4. Lying Glute Stretch

This stretch is good for putting some movement into your lower back, especially if you’ve been sitting still. You will have to get up and find a spot to lie down. (Remember, taking a brief break from whatever you’re doing can helprelieve stress, too, Decker says.) What’s more, the stretch releases tight hamstrings. “It helps externally rotate the hip and provides a stretch to the outer glutes to target the lower back,” Decker explains.

How To Do It

Lie on your back and bend your knees so your feet are flat on the floor. Cross your right foot to your left knee, keeping your left leg bent to create a figure four. Bring your hands behind your right knee and pull both legs toward your chest. Repeat on the other side. If you can’t reach the back of your knee, wrap a towel around your leg to pull it forward.

5. Wide-Legged Forward Fold With Chest Expansion

This stretch targets your upper and lower body, says Matthews, making it a perfect do-it-all move. It’s especially great for tight hamstrings (common in walkers and runners), as well as tight chest and shoulder muscles (common if you often sit at a desk typing), she says.

How To Do It

Stand with your feet 3 to 4 feet apart. Softly bend your knees. Hold one end of a small towel in one hand with your palm facing behind you, then reach your opposite hand back to grab the other end of the towel. Inhale and roll your shoulders back and down. Exhale and slowly fold forward (focus on hinging at your hips). Move your arms forward to draw your knuckles toward the ceiling (and downward toward the floor if you can). For more stability, keep your hands at your hips as you bend forward.

6. Chest Open Stretcher

This is a great at-your-desk stretch when you need a quick release. “This stretch promotes proper posture and releases tension through your chest to maximise oxygen and circulation,” Ducker explains.

How To Do It

Clasp your hands behind your back, squeeze your upper shoulder blades toward each other behind you, and push out through your chest. Keep your core straight, and avoid overextending your back.
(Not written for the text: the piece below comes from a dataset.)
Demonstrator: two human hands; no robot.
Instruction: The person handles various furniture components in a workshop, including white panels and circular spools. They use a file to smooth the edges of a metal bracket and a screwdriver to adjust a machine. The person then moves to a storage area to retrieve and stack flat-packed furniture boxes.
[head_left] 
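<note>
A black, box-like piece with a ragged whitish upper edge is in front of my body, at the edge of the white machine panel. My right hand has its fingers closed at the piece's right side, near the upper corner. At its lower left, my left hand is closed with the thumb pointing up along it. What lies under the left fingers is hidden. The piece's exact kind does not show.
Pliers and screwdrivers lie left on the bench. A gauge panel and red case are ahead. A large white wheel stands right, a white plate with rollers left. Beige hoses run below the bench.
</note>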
7. Rotational Neck Stretch

Reacting to stress by tensing up your neck and scalp muscles can trigger a tension headache, according to MedlinePlus. To keep healthy flexion in your neck and let go of tightness, Decker recommends this simple and effective neck stretch, which targets the muscles in the back of your neck.

How To Do It

Bring your chin to your chest and rotate your chin toward an armpit. If you need more of a stretch, Decker suggests placing your hand on the back of your head and pushing your head closer to your armpit. Repeat, rotating your chin to the other armpit. Be mindful not to elevate your shoulders, keeping them relaxed throughout the stretch.